Tuesday, June 4, 2013

The great Gatsby

CAST: Leonardo DiCaprio, Carey Mulligan, Joey Edgerton, Tobey Maguire, Isla Fisher, Elizabeth Debicki DIRECTOR, PRODUCER: Baz Luhrmann SCREENPLAY: Baz Luhrmann, Craig Pearce MUSIC: Craig Armstrong CINEMATOGRAPHY: Simon Duggan EDITING: Matt Villa GENRE: Drama  DISTRIBUTOR:  Warner Bros.  RUNNING TIME:  143 minutes LOCATION: United States
Australia

Technical assessment:  3.5
Moral assessment:  2
MTRCB rating:  PG 13
CINEMA rating:  V 18

The Great Gatsby (2013) is the fourth translation since 1926 or the classic 1925 tale by F. Scott Fitzgerald.  The story is narrated by Nick Carraway (Toby Macguire), a mid-western scion who moves to New York and rents a cottage on Long Island for weekend getaways.  Next door is an opulent mansion owned and lived in by Jay Gatsby (Leonardo DiCaprio), a scandalously wealthy man with a shadowy past and a questionable present.  Nick has a cousin, Daisy (Carey Mulligan), Gatsby’s old flame and ongoing obsession, who is already married to a heel of a millionaire, Tom Buchanan (Joel Edgerton), with whom she lives in another palatial home just across the bay.  At Gatsby’s request, Nick arranges a meeting between the former lovers, hardly suspecting that it would to a tragic reunion.

Without being compared to the earlier film versions, or being judged according to the printed novel, The Great Gatsby is eye candy, giving the viewer a walk-through of era of jazz and a vicarious thrill from attending those lavish and decadent parties of the rich.  The production set does justice to that age, and so do the costumes, music, etc.  DiCaprio, however, tends to come on too strong as DiCaprio—it is hard to imagine a man named Jay Gatsby when it is played by an actor whose face has grown too familiar from the many other memorable characters he has played.  He has the intensity though, matched by Edgerton’s, especially in the confrontation scene over a fickle woman.  Edgerton superbly plays the husband who—in spite of his having an affair with the wife of a pathetic gas station manager—would not let go his obviously cheating wife not because he truly loves her but because he wants it known that he owns her.  

In The Great Gatsby we have a character who must have inspired the coining of the phrase “filthy rich”.  He throws parties he doesn’t even care to attend, and his guest list suggests he is not above buying powerful men.  Since we have not had the privilege of reading the book, we cannot say if it is the celebrated author’s idea (or director Baz Luhrmann’s) to glamorize this character (why call him “great”?) and justify his profligate ways.  So what is the story trying to tell us?  That the poor can be as greedy as the rich?  That only the old rich have a right to be rich, and that new money is immoral?
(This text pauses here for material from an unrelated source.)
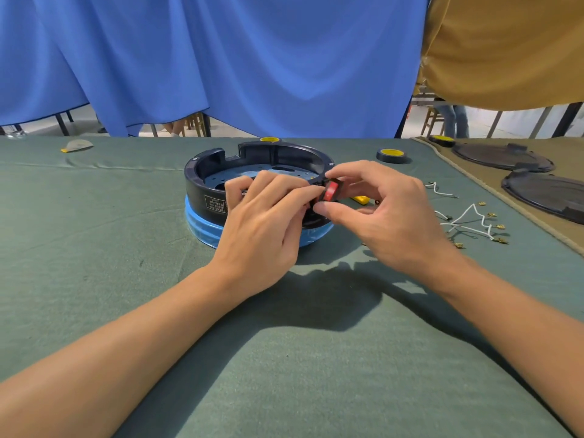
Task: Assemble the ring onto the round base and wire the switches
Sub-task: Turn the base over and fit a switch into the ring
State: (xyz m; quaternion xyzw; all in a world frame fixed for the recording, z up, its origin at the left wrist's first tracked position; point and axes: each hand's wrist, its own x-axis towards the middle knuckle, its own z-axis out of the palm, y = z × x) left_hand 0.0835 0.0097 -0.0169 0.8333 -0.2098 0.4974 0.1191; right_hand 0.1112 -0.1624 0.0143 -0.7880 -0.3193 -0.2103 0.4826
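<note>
A blue curtain (221,58) hangs along the far side of a table under green cloth (94,279). At the middle of the table the dark ring (202,184) sits on the blue round base (202,222). The left hand (262,222) grips the ring's near wall, its fingers curled over the rim. The right hand (388,213) pinches a red switch (330,190) between thumb and forefinger, holding it against the ring's near-right wall. Two dark round covers (502,156) lie at the far right. White wires (467,221) with brass terminals lie loose on the cloth, right of the hands.
</note>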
That a man’s extravagance is justified because he was hungry as a child?  That it is all right to betray the trusting and the ignorant?  That a lie can make a man get away with murder?  That having a cad of a husband is enough reason for a wife and her lover to ignore the 6th Commandment?  That a husband’s love may cover up a wife’s crime?  Do the victims in the story deserve their fate?  Such are the issues adult viewers may thresh over popcorn and soda.